**Description of the task:**
The lines below starting at the line containing "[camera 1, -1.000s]" and ending at the line containing "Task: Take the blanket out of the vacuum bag" are to be repeated exactly, with both ends kept and nothing else added.

(Extracted data entries)
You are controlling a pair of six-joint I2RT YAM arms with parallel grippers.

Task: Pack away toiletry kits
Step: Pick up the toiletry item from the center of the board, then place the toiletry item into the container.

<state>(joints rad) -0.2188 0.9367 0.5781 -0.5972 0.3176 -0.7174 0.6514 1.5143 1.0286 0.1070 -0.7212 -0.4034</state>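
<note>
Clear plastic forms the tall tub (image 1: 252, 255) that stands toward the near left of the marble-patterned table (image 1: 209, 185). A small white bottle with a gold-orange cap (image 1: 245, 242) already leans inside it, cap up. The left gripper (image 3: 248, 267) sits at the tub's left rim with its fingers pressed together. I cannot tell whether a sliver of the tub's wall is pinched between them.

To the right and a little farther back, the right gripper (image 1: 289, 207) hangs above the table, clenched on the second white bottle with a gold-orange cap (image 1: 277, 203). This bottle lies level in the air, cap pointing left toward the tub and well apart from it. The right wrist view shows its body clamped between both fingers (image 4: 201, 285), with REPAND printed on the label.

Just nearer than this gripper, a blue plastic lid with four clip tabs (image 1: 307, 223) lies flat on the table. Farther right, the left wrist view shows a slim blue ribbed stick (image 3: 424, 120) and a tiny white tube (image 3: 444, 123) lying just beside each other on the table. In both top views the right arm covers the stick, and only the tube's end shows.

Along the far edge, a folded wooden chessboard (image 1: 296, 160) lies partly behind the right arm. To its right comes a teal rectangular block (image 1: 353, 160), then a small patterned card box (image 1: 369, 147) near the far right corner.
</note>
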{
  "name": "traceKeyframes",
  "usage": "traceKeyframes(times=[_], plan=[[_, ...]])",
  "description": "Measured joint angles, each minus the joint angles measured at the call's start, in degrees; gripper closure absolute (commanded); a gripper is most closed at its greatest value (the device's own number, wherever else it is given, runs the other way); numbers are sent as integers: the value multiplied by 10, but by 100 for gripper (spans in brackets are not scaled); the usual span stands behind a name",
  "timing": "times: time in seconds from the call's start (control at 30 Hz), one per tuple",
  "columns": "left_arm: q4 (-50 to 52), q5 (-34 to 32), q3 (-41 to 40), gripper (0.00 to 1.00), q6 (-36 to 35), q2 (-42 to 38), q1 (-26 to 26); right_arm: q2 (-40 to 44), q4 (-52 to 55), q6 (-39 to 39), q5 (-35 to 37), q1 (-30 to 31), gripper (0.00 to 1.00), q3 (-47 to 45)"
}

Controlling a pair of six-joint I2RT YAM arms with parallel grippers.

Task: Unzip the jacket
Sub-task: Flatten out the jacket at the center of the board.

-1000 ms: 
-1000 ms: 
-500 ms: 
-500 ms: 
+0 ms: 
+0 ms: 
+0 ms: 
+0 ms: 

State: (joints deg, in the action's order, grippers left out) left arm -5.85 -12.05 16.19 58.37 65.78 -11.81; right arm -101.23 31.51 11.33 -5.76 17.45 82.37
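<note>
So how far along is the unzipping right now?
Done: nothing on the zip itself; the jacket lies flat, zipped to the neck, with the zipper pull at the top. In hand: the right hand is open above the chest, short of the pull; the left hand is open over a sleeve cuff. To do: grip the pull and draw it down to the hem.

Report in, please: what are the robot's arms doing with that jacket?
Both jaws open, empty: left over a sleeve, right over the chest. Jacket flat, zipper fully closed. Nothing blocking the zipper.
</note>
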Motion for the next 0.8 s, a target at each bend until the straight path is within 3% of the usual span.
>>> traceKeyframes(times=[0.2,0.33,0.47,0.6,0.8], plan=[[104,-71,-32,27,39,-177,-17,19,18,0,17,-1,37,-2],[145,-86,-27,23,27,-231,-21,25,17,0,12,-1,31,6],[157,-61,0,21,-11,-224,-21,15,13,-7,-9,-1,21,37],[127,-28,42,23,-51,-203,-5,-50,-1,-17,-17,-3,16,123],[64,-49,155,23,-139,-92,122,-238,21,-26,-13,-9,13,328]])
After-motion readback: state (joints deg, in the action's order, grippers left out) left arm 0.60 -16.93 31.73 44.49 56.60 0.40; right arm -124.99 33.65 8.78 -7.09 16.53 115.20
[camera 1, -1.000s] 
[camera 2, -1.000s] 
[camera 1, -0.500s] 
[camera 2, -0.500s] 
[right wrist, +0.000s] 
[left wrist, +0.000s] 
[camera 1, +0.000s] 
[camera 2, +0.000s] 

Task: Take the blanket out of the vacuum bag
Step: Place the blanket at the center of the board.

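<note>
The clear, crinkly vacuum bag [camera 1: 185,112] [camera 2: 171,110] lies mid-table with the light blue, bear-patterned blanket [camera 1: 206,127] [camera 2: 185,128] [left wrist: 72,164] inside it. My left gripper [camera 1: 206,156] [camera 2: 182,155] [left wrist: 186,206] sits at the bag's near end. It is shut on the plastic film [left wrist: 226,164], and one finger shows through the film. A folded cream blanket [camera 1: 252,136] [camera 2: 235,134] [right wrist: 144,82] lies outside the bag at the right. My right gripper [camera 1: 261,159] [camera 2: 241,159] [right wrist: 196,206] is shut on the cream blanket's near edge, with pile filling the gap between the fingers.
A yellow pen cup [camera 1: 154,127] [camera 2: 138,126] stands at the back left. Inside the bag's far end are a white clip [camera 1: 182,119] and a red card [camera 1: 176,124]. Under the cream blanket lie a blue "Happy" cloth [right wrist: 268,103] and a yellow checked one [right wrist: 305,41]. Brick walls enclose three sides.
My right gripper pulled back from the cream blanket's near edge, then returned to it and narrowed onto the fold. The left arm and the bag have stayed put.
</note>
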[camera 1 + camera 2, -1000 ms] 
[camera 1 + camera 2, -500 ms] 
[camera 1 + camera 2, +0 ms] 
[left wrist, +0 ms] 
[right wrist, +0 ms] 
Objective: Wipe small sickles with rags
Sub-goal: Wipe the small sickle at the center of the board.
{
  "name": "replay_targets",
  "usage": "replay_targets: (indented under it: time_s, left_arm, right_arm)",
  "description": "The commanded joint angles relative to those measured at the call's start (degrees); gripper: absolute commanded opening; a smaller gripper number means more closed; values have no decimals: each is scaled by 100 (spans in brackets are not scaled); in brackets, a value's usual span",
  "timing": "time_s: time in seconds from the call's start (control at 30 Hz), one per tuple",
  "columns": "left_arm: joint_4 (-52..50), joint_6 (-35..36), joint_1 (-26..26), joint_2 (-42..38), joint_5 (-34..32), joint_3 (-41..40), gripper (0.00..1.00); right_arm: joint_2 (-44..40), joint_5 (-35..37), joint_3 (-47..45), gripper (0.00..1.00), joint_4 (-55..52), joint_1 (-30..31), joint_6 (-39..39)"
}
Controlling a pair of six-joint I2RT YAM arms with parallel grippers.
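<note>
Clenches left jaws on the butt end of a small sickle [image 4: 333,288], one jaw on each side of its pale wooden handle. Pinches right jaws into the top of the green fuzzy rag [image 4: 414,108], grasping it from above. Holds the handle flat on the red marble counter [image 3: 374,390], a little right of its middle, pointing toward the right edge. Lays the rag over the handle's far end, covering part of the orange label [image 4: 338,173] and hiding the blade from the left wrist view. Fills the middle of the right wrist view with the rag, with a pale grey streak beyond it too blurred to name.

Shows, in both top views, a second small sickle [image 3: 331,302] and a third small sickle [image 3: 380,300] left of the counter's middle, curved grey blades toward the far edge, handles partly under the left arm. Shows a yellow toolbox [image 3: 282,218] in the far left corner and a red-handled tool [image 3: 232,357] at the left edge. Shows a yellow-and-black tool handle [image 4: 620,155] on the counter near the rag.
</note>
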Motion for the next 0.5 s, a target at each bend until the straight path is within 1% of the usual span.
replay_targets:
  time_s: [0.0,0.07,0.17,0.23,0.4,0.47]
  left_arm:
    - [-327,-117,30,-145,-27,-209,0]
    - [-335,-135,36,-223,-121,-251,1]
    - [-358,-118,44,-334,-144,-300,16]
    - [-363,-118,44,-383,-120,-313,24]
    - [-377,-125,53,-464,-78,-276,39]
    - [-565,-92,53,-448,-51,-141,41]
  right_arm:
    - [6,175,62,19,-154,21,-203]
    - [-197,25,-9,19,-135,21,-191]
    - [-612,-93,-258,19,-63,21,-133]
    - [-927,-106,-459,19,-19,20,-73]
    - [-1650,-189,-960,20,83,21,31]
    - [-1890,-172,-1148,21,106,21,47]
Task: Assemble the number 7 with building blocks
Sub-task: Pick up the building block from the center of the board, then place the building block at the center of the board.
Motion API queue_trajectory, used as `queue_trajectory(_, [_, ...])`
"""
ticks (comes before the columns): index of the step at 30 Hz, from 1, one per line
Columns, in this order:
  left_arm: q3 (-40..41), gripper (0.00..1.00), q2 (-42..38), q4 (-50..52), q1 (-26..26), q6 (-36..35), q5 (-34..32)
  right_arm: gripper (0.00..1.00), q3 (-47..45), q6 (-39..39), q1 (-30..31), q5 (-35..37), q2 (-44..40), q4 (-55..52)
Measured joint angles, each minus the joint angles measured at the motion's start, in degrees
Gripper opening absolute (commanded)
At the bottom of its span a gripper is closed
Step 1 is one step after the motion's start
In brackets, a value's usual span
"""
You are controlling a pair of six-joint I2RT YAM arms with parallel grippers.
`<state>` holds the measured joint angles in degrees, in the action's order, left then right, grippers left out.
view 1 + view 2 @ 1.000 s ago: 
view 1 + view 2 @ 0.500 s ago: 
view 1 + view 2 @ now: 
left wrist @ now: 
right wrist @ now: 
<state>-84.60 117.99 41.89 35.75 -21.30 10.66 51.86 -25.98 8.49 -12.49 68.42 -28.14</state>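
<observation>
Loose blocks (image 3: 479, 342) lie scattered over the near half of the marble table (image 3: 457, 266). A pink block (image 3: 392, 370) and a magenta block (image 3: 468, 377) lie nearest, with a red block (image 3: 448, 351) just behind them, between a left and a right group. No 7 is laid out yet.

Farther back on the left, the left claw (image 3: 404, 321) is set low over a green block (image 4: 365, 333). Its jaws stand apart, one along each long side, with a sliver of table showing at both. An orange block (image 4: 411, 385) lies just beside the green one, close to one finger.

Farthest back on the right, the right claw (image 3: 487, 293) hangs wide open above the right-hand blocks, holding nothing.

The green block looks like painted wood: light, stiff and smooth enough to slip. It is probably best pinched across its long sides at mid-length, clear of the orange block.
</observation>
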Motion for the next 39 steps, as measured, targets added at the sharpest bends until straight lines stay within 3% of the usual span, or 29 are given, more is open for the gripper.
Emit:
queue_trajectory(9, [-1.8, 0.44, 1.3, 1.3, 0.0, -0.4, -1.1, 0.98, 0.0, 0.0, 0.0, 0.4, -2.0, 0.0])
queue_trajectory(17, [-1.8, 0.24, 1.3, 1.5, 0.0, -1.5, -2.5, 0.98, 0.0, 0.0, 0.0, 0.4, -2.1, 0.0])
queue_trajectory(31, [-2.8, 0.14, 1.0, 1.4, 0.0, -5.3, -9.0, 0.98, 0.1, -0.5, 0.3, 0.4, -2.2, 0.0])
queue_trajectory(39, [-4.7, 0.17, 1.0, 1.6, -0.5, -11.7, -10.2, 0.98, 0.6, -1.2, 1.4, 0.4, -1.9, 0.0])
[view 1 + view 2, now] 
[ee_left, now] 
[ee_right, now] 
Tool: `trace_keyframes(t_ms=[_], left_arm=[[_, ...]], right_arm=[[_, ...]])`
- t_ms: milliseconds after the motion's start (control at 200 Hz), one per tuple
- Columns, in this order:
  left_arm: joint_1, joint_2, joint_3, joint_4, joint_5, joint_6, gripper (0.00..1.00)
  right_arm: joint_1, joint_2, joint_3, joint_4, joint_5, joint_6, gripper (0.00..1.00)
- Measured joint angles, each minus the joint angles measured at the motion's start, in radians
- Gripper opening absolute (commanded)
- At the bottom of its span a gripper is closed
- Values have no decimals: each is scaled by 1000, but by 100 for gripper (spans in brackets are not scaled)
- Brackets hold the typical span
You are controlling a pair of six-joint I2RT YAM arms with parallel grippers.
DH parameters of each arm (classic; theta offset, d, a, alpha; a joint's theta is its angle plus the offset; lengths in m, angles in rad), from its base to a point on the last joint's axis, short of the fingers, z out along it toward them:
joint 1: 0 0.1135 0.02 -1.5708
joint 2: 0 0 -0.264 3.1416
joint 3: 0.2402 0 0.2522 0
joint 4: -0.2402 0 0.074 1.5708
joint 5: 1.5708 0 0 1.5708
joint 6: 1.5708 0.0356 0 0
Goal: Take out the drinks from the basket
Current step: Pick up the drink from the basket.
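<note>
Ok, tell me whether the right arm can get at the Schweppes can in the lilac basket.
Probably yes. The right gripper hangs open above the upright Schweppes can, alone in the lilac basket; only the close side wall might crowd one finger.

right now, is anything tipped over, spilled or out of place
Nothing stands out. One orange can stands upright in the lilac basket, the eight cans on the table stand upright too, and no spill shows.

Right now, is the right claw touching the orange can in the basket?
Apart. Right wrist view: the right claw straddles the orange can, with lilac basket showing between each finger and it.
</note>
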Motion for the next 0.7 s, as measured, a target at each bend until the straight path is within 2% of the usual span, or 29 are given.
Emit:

**Answer space:**
[camera 1, -1.000s] 
[camera 2, -1.000s] 
[camera 1, -0.500s] 
[camera 2, -0.500s] 
[right wrist, +0.000s] 
[left wrist, +0.000s] 
[camera 1, +0.000s] 
[camera 2, +0.000s] 

Task: Take the blanket out of the vacuum bag

Nothing else is required for this exercise.